All cases are now being entered contemporaneously and monitored by managerial levels. There is no access to case deletion scripts by any DSCV employees (then or now). At the time of the incident, the case management system’s external provider was instructed to make these cases. The case management system was built by and is modified upon request by this external ICT provider.

The Department later acknowledged that 'some aspects of the letter of 22 May 2020 in relation to [this point] were incorrect', adding that, 'The deletion scripts were still on the server but were removed on 10 December 2020'.

Action to prevent further instances of unauthorised modifications to the DSCV and other performance reporting databases

The case management system is due to sunset at the end of the year. DSCV is merging with the Domestic Building Dispute Resolution Victoria (DBDRV) into one group. Dispute Services and DSCV will commence using the DBDRV system once modifications are built, which is currently underway. This system is managed by the Department's Technology Solutions and is used more broadly across the Department’s Regulation Group including Consumer Affairs Victoria.

Under the new DBDRV system, the layers of governance for modifications far exceed the one to one relationship between the then DSCV Operations Manager and the sole trader managing the previous case management system.
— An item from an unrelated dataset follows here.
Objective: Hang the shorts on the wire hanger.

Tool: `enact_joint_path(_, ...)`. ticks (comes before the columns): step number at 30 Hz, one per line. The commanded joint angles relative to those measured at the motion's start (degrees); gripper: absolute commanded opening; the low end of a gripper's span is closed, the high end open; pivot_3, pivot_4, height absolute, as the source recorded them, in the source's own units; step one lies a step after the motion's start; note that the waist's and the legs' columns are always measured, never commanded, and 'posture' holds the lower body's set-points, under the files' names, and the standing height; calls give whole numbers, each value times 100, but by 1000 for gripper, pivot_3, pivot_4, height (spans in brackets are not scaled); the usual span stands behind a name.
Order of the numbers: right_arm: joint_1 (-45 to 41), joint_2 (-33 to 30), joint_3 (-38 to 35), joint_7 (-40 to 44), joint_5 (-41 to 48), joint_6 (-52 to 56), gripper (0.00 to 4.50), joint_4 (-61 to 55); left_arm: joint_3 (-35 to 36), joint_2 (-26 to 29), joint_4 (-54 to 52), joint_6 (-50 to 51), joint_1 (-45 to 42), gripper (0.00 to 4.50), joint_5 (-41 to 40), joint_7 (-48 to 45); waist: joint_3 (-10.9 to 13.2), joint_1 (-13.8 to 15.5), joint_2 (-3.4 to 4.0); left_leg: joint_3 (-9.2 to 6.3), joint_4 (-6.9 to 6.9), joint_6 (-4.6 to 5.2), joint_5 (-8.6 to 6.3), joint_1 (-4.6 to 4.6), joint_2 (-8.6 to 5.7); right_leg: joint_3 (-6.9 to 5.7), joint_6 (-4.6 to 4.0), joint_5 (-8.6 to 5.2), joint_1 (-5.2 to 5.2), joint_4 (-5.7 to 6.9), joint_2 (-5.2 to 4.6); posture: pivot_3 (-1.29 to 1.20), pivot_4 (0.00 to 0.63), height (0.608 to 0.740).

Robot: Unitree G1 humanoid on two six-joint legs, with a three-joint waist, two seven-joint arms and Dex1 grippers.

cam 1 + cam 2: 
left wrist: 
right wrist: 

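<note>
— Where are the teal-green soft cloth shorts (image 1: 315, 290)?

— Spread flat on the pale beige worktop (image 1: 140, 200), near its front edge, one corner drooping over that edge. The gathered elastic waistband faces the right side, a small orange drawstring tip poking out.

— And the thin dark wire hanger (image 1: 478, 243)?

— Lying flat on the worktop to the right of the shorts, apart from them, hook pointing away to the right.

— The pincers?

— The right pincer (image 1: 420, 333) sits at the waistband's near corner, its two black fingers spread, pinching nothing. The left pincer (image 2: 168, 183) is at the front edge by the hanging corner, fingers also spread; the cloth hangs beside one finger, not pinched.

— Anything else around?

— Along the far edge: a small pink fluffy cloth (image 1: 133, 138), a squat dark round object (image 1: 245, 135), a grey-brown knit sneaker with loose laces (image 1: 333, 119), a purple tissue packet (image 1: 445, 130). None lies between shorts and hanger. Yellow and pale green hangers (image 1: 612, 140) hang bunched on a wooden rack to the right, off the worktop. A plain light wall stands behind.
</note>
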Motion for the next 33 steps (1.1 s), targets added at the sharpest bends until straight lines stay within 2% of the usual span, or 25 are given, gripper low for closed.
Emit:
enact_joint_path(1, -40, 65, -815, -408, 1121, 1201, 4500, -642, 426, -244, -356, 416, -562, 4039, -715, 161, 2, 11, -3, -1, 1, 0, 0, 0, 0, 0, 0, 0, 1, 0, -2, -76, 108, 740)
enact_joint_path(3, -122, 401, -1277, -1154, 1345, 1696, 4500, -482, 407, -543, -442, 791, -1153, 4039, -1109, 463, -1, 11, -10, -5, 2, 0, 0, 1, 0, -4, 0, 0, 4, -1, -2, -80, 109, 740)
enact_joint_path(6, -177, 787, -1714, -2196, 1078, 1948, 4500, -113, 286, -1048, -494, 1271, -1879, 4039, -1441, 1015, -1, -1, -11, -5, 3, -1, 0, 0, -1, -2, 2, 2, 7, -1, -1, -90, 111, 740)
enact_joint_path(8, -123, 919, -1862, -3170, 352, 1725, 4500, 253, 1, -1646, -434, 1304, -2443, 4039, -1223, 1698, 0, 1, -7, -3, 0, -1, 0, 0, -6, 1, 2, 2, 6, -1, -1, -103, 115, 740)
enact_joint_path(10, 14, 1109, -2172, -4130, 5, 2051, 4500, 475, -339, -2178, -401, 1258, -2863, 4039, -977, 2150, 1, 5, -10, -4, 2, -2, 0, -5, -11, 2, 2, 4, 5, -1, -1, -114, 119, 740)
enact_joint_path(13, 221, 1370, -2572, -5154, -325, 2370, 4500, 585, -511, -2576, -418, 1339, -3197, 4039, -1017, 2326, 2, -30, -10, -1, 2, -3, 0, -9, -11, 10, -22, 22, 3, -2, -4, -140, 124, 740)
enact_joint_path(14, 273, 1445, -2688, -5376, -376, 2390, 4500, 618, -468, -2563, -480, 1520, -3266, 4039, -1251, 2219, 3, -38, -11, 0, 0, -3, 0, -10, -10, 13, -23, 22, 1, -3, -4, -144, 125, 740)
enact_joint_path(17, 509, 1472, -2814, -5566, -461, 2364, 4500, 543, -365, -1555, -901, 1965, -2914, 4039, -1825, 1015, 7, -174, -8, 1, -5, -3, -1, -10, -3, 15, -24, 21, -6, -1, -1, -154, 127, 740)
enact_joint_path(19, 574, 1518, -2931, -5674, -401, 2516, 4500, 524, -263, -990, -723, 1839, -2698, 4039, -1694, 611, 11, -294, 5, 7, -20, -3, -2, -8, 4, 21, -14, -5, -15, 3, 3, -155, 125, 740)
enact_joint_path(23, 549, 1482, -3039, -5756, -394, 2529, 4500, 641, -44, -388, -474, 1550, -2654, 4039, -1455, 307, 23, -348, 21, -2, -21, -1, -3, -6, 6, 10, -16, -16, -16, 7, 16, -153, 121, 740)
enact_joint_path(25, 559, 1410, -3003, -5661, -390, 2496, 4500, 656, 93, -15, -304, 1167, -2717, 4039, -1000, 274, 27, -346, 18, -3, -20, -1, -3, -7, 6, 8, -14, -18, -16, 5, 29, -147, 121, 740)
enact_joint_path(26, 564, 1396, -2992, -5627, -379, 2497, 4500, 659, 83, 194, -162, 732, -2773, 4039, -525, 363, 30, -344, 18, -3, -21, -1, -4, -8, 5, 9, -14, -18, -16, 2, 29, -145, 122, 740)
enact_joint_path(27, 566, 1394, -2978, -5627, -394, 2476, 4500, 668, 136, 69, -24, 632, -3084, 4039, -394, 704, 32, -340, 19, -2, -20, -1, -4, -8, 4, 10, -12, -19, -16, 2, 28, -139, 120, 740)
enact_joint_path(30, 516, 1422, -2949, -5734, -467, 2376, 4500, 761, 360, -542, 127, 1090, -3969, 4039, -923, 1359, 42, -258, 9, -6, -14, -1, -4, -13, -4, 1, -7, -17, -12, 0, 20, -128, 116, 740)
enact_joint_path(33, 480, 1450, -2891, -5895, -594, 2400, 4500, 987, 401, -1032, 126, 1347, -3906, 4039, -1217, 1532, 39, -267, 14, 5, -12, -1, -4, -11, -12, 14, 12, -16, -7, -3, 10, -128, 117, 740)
Any changes must be made through the local business unit and the Department's current operating procedures, which require a suitably authorised person at the manager level to make requests through Dispute Services ICT for progression to central departmental Technology Solutions. The DBDRV system also has customised access levels and a complete audit trail that cannot be deleted by Dispute Services staff, ICT or other users.

In the interim until the transition, DSCV has implemented a local policy that any changes to cases must be authorised by the Director by email.

The Department subsequently advised that:
- The DSCV application that housed the previous case management system was decommissioned in October-November 2020
- In December 2020, DJCS instructed CenITex to audit the file directory by examining the back- up tape. CenITex found that the deletion scripts have not been accessed by staff since February 2018.
Consideration of an audit of the DSCV case management system database

The Department has considered this recommendation but determined that there is a low risk of further fraudulent activity having occurred undetected. Given the way that the cases were created and the short duration of the issue, the extent of the incident is fully understood.

The current system will cease by the end of the year and additional data verification will be undertaken when the data is transferred to the new case management system. The data investigated relates to the counting of information and advice, which does not impose a risk to the service provided to the community.

Instead of a retrospective audit, the Department has since significantly expanded controls around verification of data reported which includes the documentation of a data dictionary for DSCV – which includes the measure, the counting rules, the approval process and authorisation of the data storage, and improved sign off protocols at the executive level.

The Department is seeking advice from its internal auditors on the possibility of extending planned controls audits to include some additional testing of the DSCV data.